Vers une mise hors de cause? Le parquet de Paris demande un non-lieu, "faute d'éléments probants", pour le journaliste Taha Bouhafs, qui était suspecté d'avoir incité en janvier 2020 des manifestants à investir le théâtre des Bouffes du Nord où Emmanuel Macron assistait à une représentation.
Dans ses réquisitions du 21 janvier dont l'AFP a pris connaissance, le ministère public estime qu'aucun "élément de preuve suffisant n'a permis d'établir que (Taha Bouhafs) soit à l'origine de la fuite initiale de l'information" sur la présence du président au théâtre.

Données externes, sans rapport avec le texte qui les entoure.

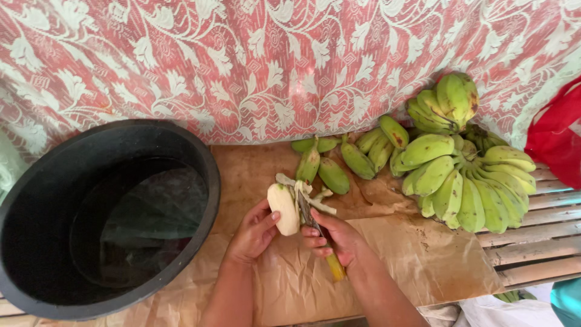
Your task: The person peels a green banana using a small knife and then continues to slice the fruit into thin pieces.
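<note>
My left hand [254,233] holds a partly peeled banana [283,209], its pale flesh bare and strips of green peel [315,200] hanging off to the right. A knife with a yellow handle [334,266] is in my right hand [336,239], and its blade lies against the peel. Both hands work over a sheet of brown paper [423,260]. Loose green bananas [333,174] lie just beyond the hands.
A large black tub [36,200] with a little water stands at the left. Big bunches of green bananas [466,181] lie at the right on a slatted bench [544,242]. A red bag [560,136] sits at the far right. A red and white floral cloth [242,60] hangs behind.
</note>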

Le parquet n'a pas trouvé non plus de charges suffisantes sur une "participation à un groupement formé en vue de violences" ou une "organisation de manifestation non déclarée".

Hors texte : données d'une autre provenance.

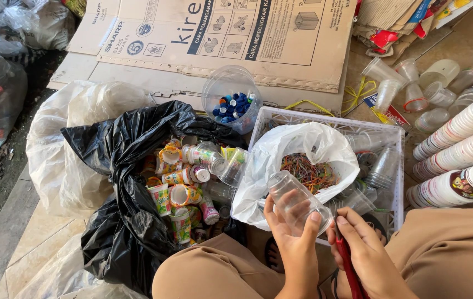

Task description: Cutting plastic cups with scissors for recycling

Ces réquisitions vont dans le sens de la juge d'instruction, qui a clos les investigations sans mettre en examen le jeune homme. Elle devrait désormais rendre une ordonnance de non-lieu, synonyme d'abandon des poursuites.
Le 17 janvier 2020, au 44e jour de grève contre la réforme des retraites, le chef de l'État assiste en compagnie de son épouse Brigitte Macron à une représentation au théâtre parisien des Bouffes du Nord de "La Mouche", de Christian Hecq et Valérie Lesort.

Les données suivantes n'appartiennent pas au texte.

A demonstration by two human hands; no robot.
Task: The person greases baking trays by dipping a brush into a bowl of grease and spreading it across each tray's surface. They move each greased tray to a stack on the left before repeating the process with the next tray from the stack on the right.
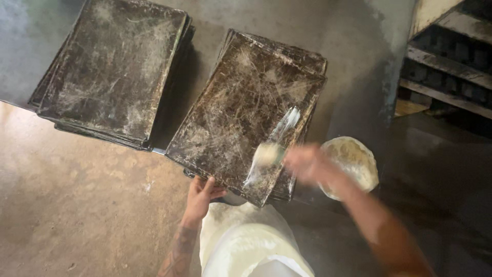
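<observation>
A stack of dark, scratched baking trays (241, 97) lies before me, its top tray streaked with pale smears. My left hand (201, 194) grips the near edge of the top tray. My right hand (306, 163), blurred by motion, holds a flat pale brush or scraper (274, 146) against the tray's right part. A round, pale bowl-like thing (353, 161) sits just right of my right hand. A white apron (246, 241) covers my front at the bottom.
A second stack of similar dark trays (113, 66) sits to the left on the grey surface (318, 20). Brown floor (77, 195) spreads at lower left. A dark rack with slats (451, 56) stands at upper right.
</observation>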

Taha Bouhafs, connu pour sa couverture en images des conflits sociaux et par son engagement militant, est dans la salle.
A 20h58, le journaliste tweete une courte vidéo et ce message: "Je suis actuellement au théâtre des Bouffes du Nord (Métro La Chapelle) 3 rangées derrière le président de la République. Des militants sont quelque part dans le coin et appellent tout le monde à rappliquer. Quelque chose se prépare... la soirée risque d'être mouvementée."
Vers 22H00, une trentaine de manifestants fait irruption dans le théâtre et "perturbent" quelques instants la représentation par des "slogans hostiles" avant d'être repoussés par les forces de l'ordre, selon des rapports de police.
Dans une ambiance "très tendue", Emmanuel Macron est placé en sécurité au sous-sol.
D'après le réquisitoire, c'est sur "désignation" d'un membre du Groupe de sécurité de la présidence de la République que Taha Bouhafs est interpellé dans le théâtre après l'intrusion, puis placé en garde à vue, téléphone confisqué.
Le journaliste est présenté à un juge le lendemain et est placé sous statut de témoin assisté, sans être mis en examen comme le demandait à l'époque le parquet.
- Secret des sources -Lors de l'interrogatoire, son avocat Arié Alimi a notamment présenté pour le disculper un tweet d'un autre compte, antérieur d'une dizaine de minutes à celui de son client, annonçant la venue de M. Macron au théâtre et appelant à se rassembler sur place.
Deux autres tweets comparables ont été découverts depuis par les enquêteurs.
L'enquête a vite posé la question du statut de journaliste de M. Bouhafs, jugé par une partie de la profession incompatible avec certains engagements militants de cet homme de 23 ans.
Suivi par plus de 100.000 personnes sur Twitter, cette nouvelle voix de l'antiracisme, co-organisateur d'une manifestation contre l'islamophobie en 2019, s'est aussi fait connaître en dénonçant des méthodes policières et pour plusieurs procédures judiciaires l'opposant aux forces de l'ordre.
L'intéressé a immédiatement protesté contre l'exploitation de son téléphone, une "grave violation du secret des sources", et réclamé sa restitution.
La juge d'instruction a d'abord refusé de rendre cet "instrument" de l'éventuelle infraction, d'autant que "des investigations (étaient) en cours notamment aux fins de confirmer ou d'infirmer la qualité de journaliste" de M. Bouhafs. A l'époque des faits, il ne possédait pas de carte de presse, arguant devant la juge d'instruction d'une "phobie administrative". Il en est titulaire désormais.
Le téléphone, contenant selon M. Bouhafs "une vidéo terrible" pour Emmanuel et Brigitte Macron qui "prennent leurs jambes à leurs cou" lors de l'intrusion de militants mais pas rendue publique à ce jour, lui a finalement été restitué, après exploitation par les enquêteurs.
La demande de non-lieu est "un désaveu cinglant pour l'Élysée" s'est félicité M. Bouhafs. "S'il est confirmé par la juge d'instruction, ce qui est probable, une plainte pour dénonciation calomnieuse par l'Élysée et ses services sera déposée par mon avocat Me Arié Alimi".